El juicio sobre el abuso sexual que Dominique Pélicot ejerció sobre su esposa, Giséle, durante diez años ha sido público porque ella, valiente y con la cabeza alta, quiso que la vergüenza cambiara de bando, como todos sabemos. La condena de veinte años de cárcel impuesta a Dominique Pélicot, la pena máxima para la justicia francesa, es ejemplarizante. Por una vez, y aunque las penas de algunos de los otros cincuenta hombres que la violaron no han sido tan severas como se esperaba, ha habido unanimidad, y el apoyo de sus hijos, del feminismo y de gran parte de la sociedad civil, ha sido uno de los pilares de su fortaleza. Sin embargo, creemos que ha habido unanimidad porque las cosas estaban claras desde el principio y existían pruebas concluyentes de que, cuando fue violada por los acusados, Giséle Pelicot estaba sedada, tan sedada que sufrió las consecuencias de una medicación que ignoraba que se le estuviera administrando, y que nadie, médicos incluidos, pudo atribuir a las violaciones a las que se le sometía.
La fantasía de penetrar a una mujer dormida está muy presente en la literatura escrita por hombres, desde García Márquez hasta Yasunari Kawabata, como muestra su novela, La casa de las bellas durmientes. La indefensión de la mujer, su disponibilidad involuntaria, es algo que sigue excitando aún hoy a muchos hombres que acuden a la sumisión química, la famosa pastilla en la bebida, para agredir sexualmente a las mujeres sin su consentimiento.
Los hombres aprenden prácticas muy sofisticadas para seducir a las mujeres y abandonarlas después, como también nos advertían nuestras abuelas cuando nos instaban a llegar vírgenes al matrimonio. Nuevos Casanovas que suman conquistas aplicando técnicas que aprenden en la manosfera. Recientemente se ha detectado en Portugal un chat con setenta mil miembros que intercambiaban fotos íntimas de mujeres tomadas sin su consentimiento. Al parecer, existen otros chat con la misma práctica, que ni allí ni en nuestro país está penalizada. Algunos violaban a su hermana sedada, “Si ella no se entera no es violación”, escribían, animando a los otros. ¿Qué les pasa?

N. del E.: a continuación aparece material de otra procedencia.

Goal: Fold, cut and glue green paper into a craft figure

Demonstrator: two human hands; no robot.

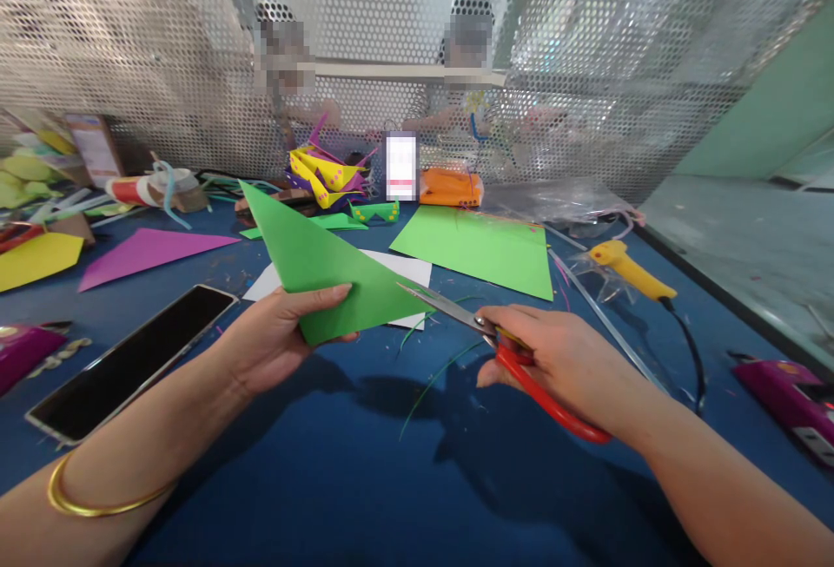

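Observation:
My left hand (287, 332) pinches a green paper piece (319, 263) by its lower edge, thumb on top and fingers beneath. The piece is roughly triangular, with one tall corner at the upper left and a point toward the right. My right hand (547, 350) grips red-handled scissors (547, 406), whose blades reach leftward to the paper's right corner. The blades look nearly closed; whether they touch the paper I cannot tell. Below the blades, thin green paper strips (433, 380) lie on the blue table (313, 480). A white sheet (413, 270) is partly hidden behind the green piece.
A green sheet (482, 250) lies behind the scissors. Yellow glue gun (632, 272) and its cord are at right. A dark-screened phone (136, 359) rests at left, near purple paper (149, 256). Folded yellow paper shapes (326, 176) stand before the perforated metal panel (391, 98).

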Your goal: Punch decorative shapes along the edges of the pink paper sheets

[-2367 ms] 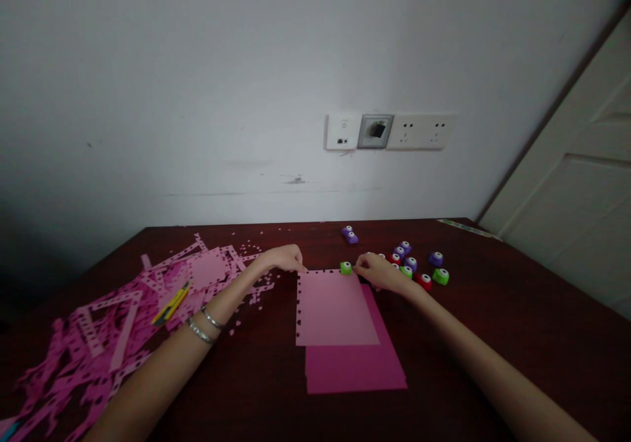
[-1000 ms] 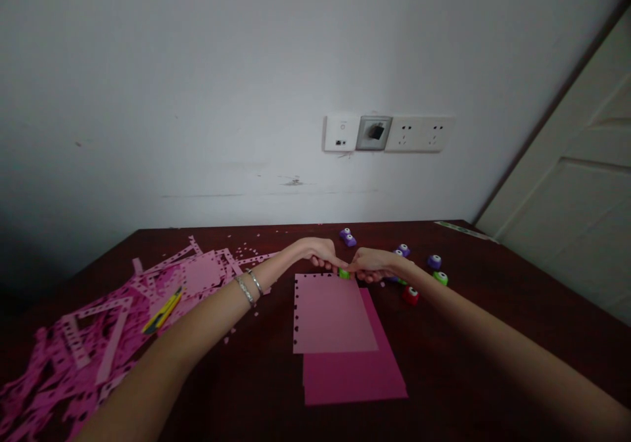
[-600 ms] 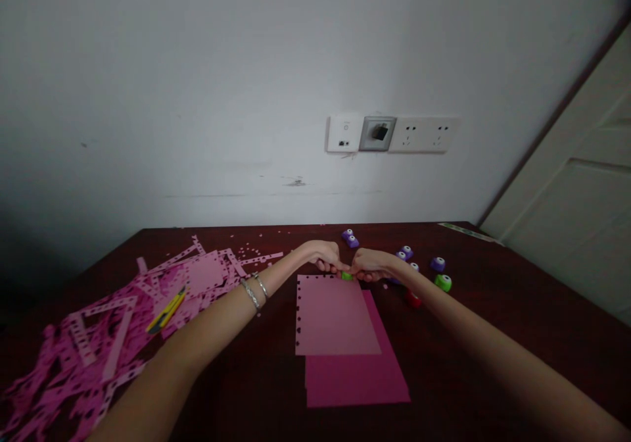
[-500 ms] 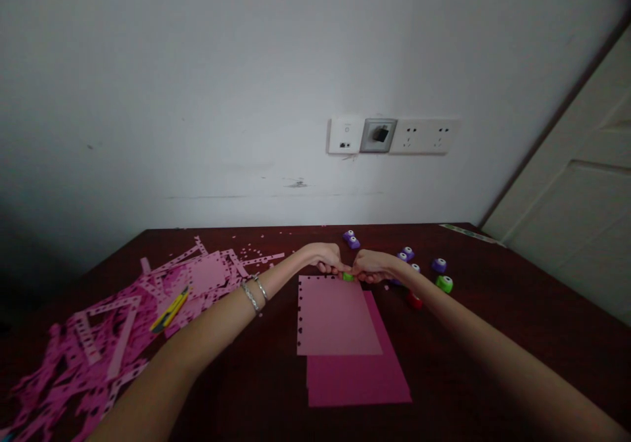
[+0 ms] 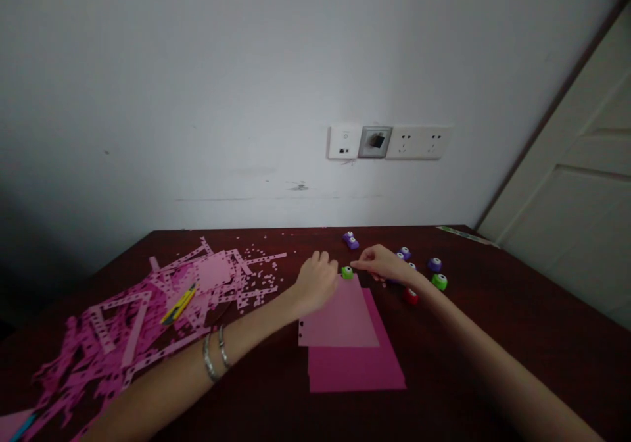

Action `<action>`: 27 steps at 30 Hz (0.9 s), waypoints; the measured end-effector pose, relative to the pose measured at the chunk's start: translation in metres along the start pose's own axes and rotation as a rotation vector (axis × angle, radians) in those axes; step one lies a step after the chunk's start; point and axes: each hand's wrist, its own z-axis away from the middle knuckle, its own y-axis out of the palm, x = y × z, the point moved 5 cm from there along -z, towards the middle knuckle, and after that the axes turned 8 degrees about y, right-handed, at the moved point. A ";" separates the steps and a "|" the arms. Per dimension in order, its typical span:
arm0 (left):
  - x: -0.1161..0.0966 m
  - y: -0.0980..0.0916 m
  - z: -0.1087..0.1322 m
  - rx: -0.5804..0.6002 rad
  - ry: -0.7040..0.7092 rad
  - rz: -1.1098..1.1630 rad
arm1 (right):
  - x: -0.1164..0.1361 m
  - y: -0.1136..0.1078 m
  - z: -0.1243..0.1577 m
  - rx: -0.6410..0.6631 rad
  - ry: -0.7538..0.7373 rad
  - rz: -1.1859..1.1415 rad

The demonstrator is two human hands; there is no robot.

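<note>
A light pink sheet [image 5: 340,317] with punched holes down its left edge lies over darker pink paper [image 5: 355,369]. At its far edge sits a green punch [image 5: 347,272], with a hand on either side of it. Over the sheet's upper left part is my left hand [image 5: 318,283], fingers curled; what they hold, if anything, is hidden. My right hand [image 5: 377,262] is just right of the punch, its forefinger and thumb close together near the sheet's corner. Whether a small thing is between them is too small to tell.
Pink strips and scraps [image 5: 133,323] are heaped on the left, with a yellow cutter [image 5: 180,304] on top. Several purple punches [image 5: 434,264], a green one [image 5: 439,281] and a red one [image 5: 410,296] stand at the right. A wall is behind the table.
My left hand has drawn back from the green punch and moved toward me over the sheet. My right hand has shifted slightly right, off the punch, which now shows fully.
</note>
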 end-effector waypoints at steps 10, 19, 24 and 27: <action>-0.053 0.026 0.059 0.217 0.109 0.136 | 0.005 0.021 0.003 -0.143 -0.391 0.178; -0.052 0.028 0.064 0.271 0.068 0.198 | 0.003 0.022 -0.002 -0.160 -0.386 0.181; -0.054 0.027 0.067 0.271 0.068 0.181 | 0.000 0.009 -0.001 -0.239 -0.359 0.248; -0.058 0.024 0.068 0.256 0.078 0.166 | -0.007 0.000 -0.001 -0.269 -0.318 0.318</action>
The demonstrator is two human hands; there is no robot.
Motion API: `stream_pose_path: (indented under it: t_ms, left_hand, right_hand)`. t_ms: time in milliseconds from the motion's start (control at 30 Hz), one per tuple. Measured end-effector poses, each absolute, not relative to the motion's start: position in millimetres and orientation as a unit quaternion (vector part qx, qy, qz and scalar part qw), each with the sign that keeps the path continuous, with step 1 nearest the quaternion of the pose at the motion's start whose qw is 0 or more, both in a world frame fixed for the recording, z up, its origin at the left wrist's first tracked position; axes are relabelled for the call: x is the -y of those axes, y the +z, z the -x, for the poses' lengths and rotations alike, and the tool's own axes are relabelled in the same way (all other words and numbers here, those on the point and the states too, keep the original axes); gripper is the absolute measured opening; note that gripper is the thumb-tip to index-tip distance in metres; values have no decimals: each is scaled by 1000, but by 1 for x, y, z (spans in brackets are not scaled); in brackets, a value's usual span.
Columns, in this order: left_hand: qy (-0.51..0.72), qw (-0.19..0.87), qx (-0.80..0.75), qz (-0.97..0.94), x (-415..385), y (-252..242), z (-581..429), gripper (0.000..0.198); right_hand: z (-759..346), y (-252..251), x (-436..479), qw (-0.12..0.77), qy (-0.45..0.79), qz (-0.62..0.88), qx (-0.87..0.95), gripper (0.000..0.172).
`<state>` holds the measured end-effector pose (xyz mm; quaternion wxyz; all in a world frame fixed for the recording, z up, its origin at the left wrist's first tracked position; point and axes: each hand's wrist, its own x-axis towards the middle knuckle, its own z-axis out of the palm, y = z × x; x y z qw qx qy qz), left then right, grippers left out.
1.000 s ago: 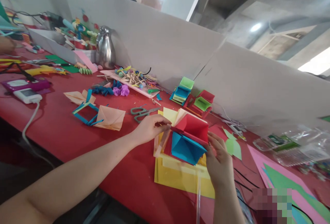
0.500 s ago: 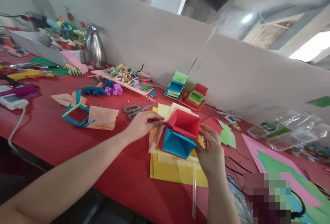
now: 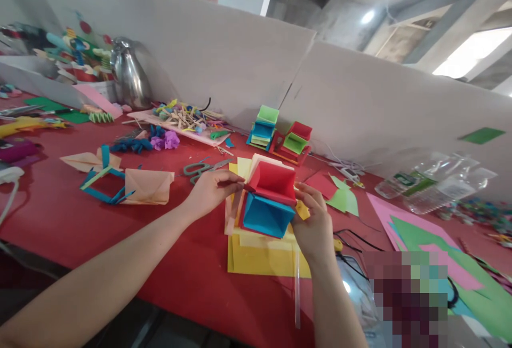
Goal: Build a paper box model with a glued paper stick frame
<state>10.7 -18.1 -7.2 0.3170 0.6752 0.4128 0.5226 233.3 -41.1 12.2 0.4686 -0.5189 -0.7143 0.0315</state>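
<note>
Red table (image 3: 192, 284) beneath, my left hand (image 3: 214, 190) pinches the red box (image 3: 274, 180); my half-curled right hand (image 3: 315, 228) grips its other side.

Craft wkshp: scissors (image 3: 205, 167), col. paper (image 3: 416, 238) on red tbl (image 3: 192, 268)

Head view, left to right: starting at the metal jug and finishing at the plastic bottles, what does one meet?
Metal jug, purple crumpled paper, left hand, red paper box, right hand, light-green paper, plastic bottles.
</note>
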Motion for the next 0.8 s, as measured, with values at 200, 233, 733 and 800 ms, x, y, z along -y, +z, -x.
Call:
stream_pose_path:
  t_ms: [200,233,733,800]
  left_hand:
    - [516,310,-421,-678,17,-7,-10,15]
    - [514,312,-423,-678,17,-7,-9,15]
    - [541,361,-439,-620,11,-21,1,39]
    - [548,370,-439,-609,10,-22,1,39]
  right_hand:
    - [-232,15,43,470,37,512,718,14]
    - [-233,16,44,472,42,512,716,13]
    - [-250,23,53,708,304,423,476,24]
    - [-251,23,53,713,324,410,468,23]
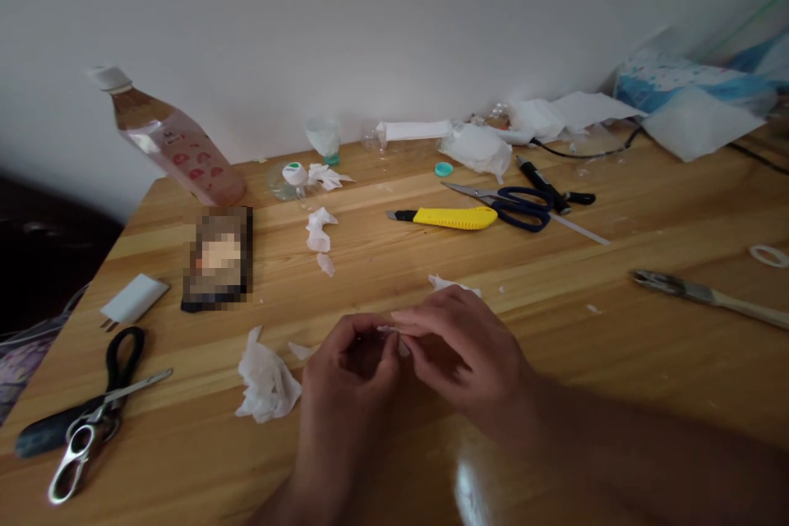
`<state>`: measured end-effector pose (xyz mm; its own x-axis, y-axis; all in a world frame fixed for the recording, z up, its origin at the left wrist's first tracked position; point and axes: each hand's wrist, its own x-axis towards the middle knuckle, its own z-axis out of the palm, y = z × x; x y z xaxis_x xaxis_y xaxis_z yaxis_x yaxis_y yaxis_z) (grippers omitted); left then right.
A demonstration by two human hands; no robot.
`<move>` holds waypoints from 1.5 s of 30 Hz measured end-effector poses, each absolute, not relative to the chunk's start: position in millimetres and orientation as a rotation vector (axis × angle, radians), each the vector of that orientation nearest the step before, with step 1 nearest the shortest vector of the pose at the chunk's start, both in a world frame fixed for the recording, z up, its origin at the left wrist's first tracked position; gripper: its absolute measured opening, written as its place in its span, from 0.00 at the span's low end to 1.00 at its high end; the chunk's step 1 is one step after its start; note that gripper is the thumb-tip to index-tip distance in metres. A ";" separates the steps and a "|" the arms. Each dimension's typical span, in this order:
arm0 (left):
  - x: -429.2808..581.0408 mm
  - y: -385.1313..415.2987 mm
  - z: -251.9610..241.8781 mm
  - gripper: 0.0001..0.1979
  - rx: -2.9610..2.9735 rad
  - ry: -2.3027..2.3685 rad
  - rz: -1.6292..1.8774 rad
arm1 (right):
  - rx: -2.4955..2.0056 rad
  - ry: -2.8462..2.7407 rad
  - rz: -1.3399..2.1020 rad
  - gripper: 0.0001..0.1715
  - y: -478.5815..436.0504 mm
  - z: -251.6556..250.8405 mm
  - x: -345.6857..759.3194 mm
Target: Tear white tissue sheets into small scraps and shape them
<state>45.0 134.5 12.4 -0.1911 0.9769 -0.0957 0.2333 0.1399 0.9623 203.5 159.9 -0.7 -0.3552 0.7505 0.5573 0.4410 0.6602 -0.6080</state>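
My left hand [348, 382] is closed in a pinch at the front middle of the table. Right beside it, the fingertips of my right hand [477, 349] meet the same spot, also pinched. Between both sets of fingers shows a small white scrap [389, 329] that looks like thin tissue paper; most of it is hidden. A crumpled white tissue [268, 378] lies left of my left hand. Another tissue piece [453, 285] lies just beyond my right knuckles, partly covered by them.
Farther back lie a yellow utility knife [456, 218], scissors [523, 207] and a green cap [443, 169]. Pliers [696, 292] lie right. On the left are a pink bottle [185, 152], a phone [219, 259], a charger [136, 298] and a key ring [80, 452].
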 end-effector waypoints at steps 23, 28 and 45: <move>40.4 141.9 13.5 0.05 1.026 1.385 1.222 | -0.966 -1.871 0.678 0.17 161.6 7.0 209.7; 39.1 142.5 9.8 0.07 0.919 1.354 1.238 | -0.966 -1.875 0.690 0.18 160.8 5.9 207.6; 40.1 142.1 10.8 0.06 0.964 1.391 1.237 | -0.963 -1.851 0.649 0.19 162.0 1.0 201.1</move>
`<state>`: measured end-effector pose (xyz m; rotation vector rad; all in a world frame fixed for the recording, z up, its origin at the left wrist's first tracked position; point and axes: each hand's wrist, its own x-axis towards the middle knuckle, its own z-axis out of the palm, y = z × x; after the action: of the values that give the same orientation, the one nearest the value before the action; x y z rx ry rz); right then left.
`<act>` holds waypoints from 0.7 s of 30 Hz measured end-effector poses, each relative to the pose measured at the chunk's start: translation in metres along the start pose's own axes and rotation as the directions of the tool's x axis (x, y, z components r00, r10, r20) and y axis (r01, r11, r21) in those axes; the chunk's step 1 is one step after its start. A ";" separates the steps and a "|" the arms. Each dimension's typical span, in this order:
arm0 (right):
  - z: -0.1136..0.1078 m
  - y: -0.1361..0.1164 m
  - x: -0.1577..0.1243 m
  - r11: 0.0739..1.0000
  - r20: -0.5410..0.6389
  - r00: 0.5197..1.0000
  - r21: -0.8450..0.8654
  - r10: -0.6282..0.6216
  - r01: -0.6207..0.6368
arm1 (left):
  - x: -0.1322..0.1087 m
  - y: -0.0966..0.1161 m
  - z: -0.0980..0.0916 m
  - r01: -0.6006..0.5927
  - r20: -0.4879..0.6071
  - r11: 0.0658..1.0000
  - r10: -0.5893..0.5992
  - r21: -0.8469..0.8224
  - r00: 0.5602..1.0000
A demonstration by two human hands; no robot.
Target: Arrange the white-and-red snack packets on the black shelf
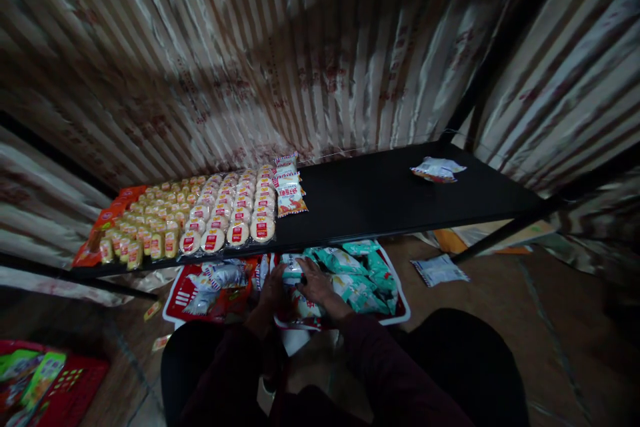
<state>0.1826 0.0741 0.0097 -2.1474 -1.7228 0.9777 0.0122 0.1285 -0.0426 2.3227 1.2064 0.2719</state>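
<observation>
Apparently packet-handling step in hand. Head view, lower centre: left hand [273, 288] and right hand [317, 283], both partly curled, at pale packet [291, 264] within red basket [183, 285], beside green packets [356, 288]; whether gripping, cannot tell. Next move seems to call for sure two-handed grip near black shelf [360, 193].

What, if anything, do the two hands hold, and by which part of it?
The left hand and right hand are at opposite sides of a pale packet; whether they actually grip it cannot be told.
</observation>
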 end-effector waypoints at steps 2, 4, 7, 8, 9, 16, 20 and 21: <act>-0.002 0.010 -0.002 1.000 -0.030 1.000 0.013 -0.005 0.005 | 0.001 0.012 0.003 0.005 0.004 1.000 -0.005 0.008 1.000; -0.008 0.026 -0.005 1.000 -0.064 0.998 0.016 -0.003 0.004 | 0.003 0.031 0.010 0.013 -0.002 1.000 -0.013 -0.010 1.000; -0.020 0.057 -0.012 0.999 -0.079 0.996 0.006 -0.039 0.040 | 0.007 0.065 0.023 0.060 -0.048 0.997 -0.062 -0.056 0.997; -0.025 0.067 -0.015 0.999 -0.075 0.996 -0.003 -0.050 0.049 | 0.008 0.076 0.027 0.056 -0.028 0.996 -0.059 -0.074 0.998; -0.029 0.076 -0.017 0.998 -0.077 0.995 -0.008 -0.061 0.061 | 0.010 0.086 0.029 0.057 -0.002 0.996 -0.057 -0.074 0.998; -0.037 0.100 -0.015 0.996 -0.120 0.989 -0.012 -0.091 0.090 | 0.016 0.112 0.031 0.115 0.033 0.986 -0.112 -0.121 0.993; -0.038 0.092 -0.012 0.998 -0.107 0.992 -0.004 -0.069 0.069 | 0.016 0.109 0.030 0.137 0.032 0.977 -0.134 -0.163 0.990; -0.038 0.090 -0.012 0.998 -0.107 0.992 -0.004 -0.066 0.066 | 0.016 0.108 0.029 0.133 0.034 0.977 -0.130 -0.166 0.991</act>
<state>0.2752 0.0454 -0.0062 -2.0884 -1.7312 0.8300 0.1094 0.0802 -0.0117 2.0873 1.2690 0.2876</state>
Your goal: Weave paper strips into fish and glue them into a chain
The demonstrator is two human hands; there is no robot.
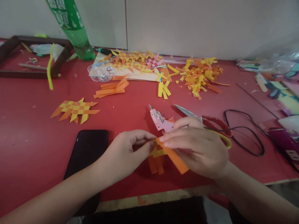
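Note:
Near the table's front edge, my left hand (pixel 133 146) pinches the left corner of a small weave of orange and yellow paper strips (pixel 158 152). My right hand (pixel 198 146) is closed on the same weave from the right, its fingers on a wide orange strip (pixel 176 160) that slants down toward me. Loose orange ends hang below the weave. Just beyond my fingers lies a pink glue gun (pixel 161 121), partly hidden by my right hand. Scissors (pixel 217 124) with red and yellow handles lie behind that hand. A finished-looking woven paper fish (pixel 76 110) rests at the left.
A black phone (pixel 87 152) lies by my left forearm. Orange strips (pixel 113 88), a pile of paper scraps (pixel 203 74) and several woven pieces (pixel 133 59) lie farther back. A green bottle (pixel 79 37) stands beside a dark frame (pixel 14 73). A black cord (pixel 247 152) loops at right.

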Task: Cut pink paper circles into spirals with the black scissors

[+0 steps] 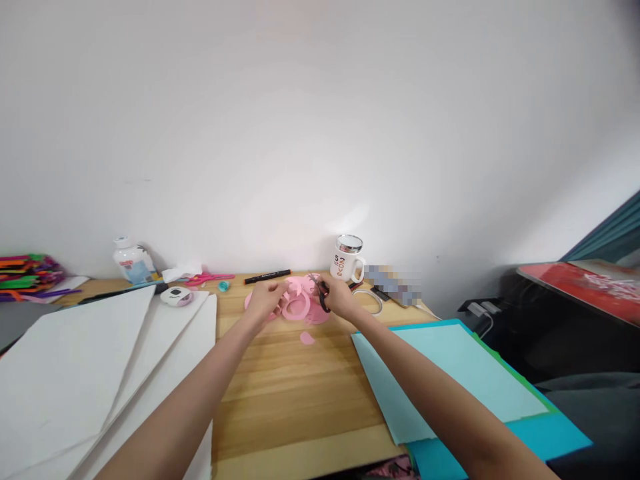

Escucho a mujeres jóvenes quejarse de encuentros con hombres que se muestran muy interesados en conocerlas, amables y entregados en las primeras citas hasta que se produce la primera relación sexual y desaparecen sin dejar rastro. Algunas de ellas se sienten tratadas “como cosas”. Estrictamente, son tratadas como cosas, como un producto, deshumanizadas, utilizadas y olvidadas a continuación. Cuando pregunto a algunas jóvenes feministas sobre esta práctica que todas conocen en carne propia, su respuesta es rotunda: los hombres han perdido poder en todos los frentes y se aferran al terreno afectivo sexual para conservarlo ahí, utilizando todo tipo de estrategias, sutiles o por la fuerza. El último bastión de una larguísima contienda que todavía no tenemos ganada, sino todo lo contrario.
Si Giséle hubiese estado despierta, si su peligroso consentimiento químico hubiese sido consentimiento viciado como el de Miren, una sumisión efecto del miedo, suprimiendo su rechazo hacia las prácticas del marido por obedecer al imperioso deber que siente una mujer de mantener la calma familiar y el bienestar de los hijos, amenazados por el padre si ella le contrariaba y no cedía a sus demandas sexuales cronometradas, dos por semana, viernes y sábado, sin importarle el malestar de la mujer, ni el dolor que pudiera ocasionarle tras el parto ni, por supuesto, su ausencia de deseo; si Giséle hubiese estado despierta, paralizada por el miedo, por ejemplo, como sucede en gran parte de las violaciones, su sentencia no hubiese sido tan ejemplarizante porque las dudas siempre se vierten sobre las mujeres; anónimas Casandras como Miren, que dicen la verdad sin que nadie las crea.
El caso Pélicot ha servido para preguntar abiertamente a los hombres sobre su sexualidad, sobre el carácter perverso y deshumanizante de su deseo, pero la mayoría de ellos, aunque no pasen la prueba del algodón, se hacen a un lado, guardando un silencio cómplice.